We observed a 40% reduction in the need for any red blood transfusion in the overall cohort and a 21% reduction in <28weeks GA who often require multiple transfusions during NICU stay. We speculate that this reduction in transfusions may be attributable to both increased blood volume and decreased phlebotomy losses in the 60-75s DCC group infants who required less respiratory interventions.

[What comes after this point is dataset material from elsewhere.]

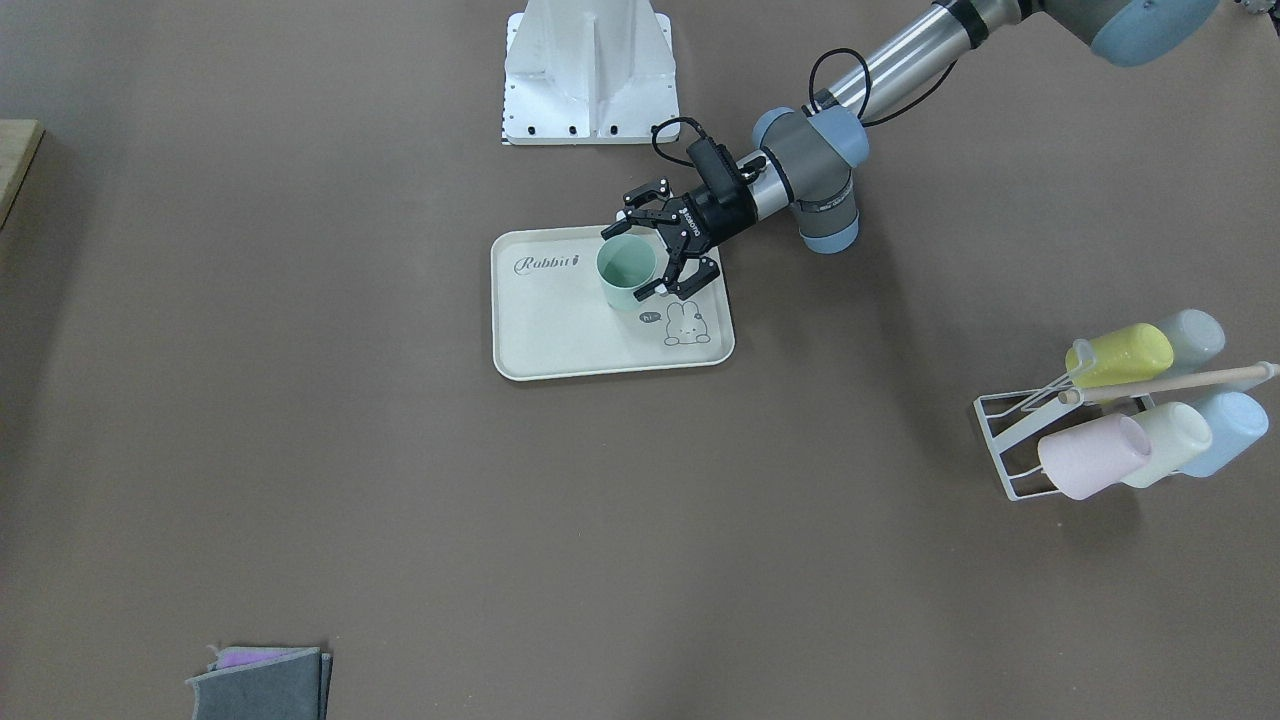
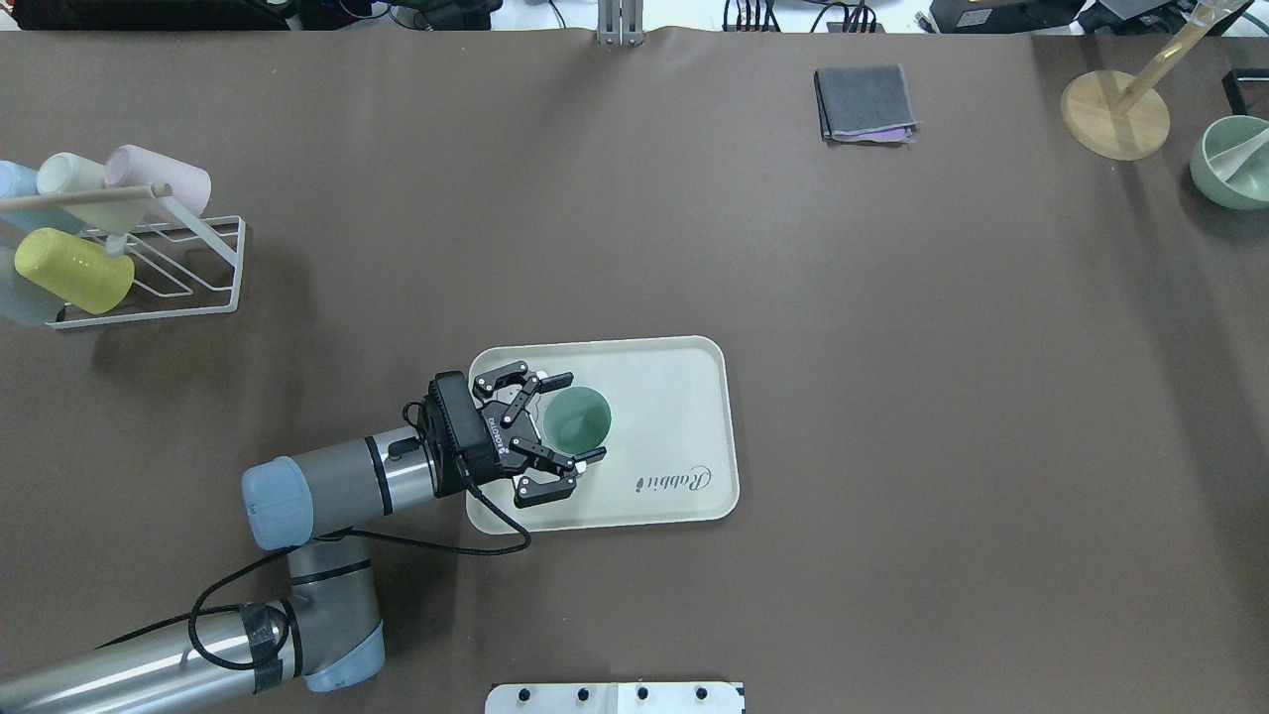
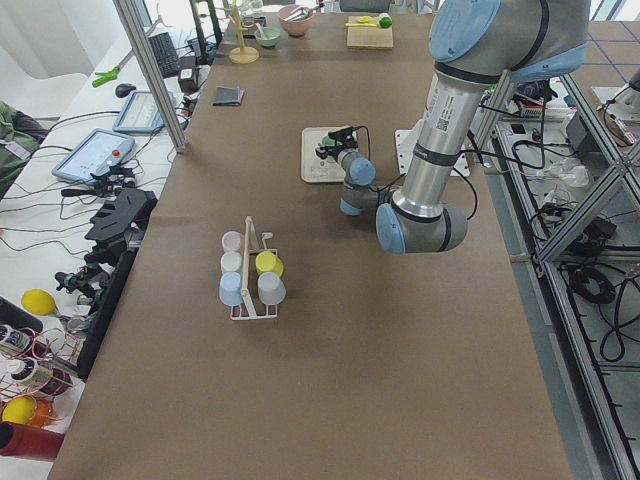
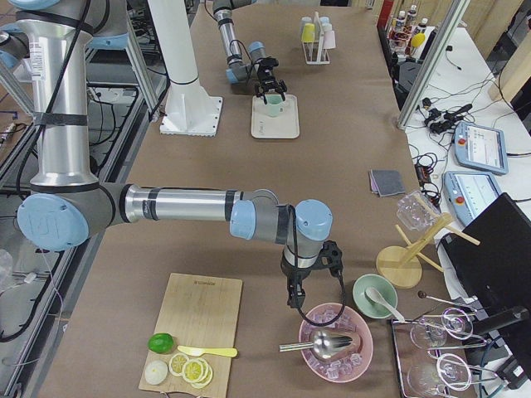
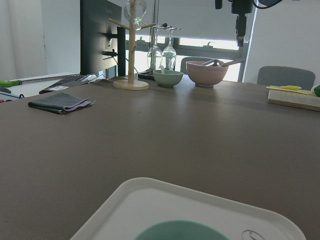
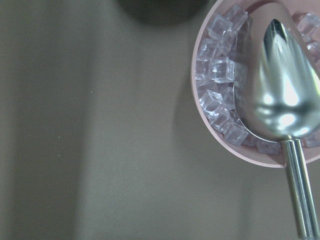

Our study is the first to compare the effects of DCC duration on the DR and neonatal outcomes of very preterm infants. However, it has limitations as a single center observational study. The providers were not blinded to DCC treatment, which is a confounding variable. The comfort level of both pediatric and obstetric providers with DCC has changed over time. However, the rates of DCC between the 30-45s DCC and 60-75s DCC study periods (78% vs. 81%) were similar. Although we had standardized DR management, intubation and transfusion guidelines during the entire study period, our results may be confounded by unintended variation in practice over time. Therefore our findings need to be further validated.

In conclusion, our study shows that extending DCC from 30-45s to 60-75s in spontaneously breathing infants promotes further placental transfusion in very preterm infants. DCC for 60-75s reduces admission hypothermia, need for intubation, and risk of blood transfusion without increasing mortality or morbidity.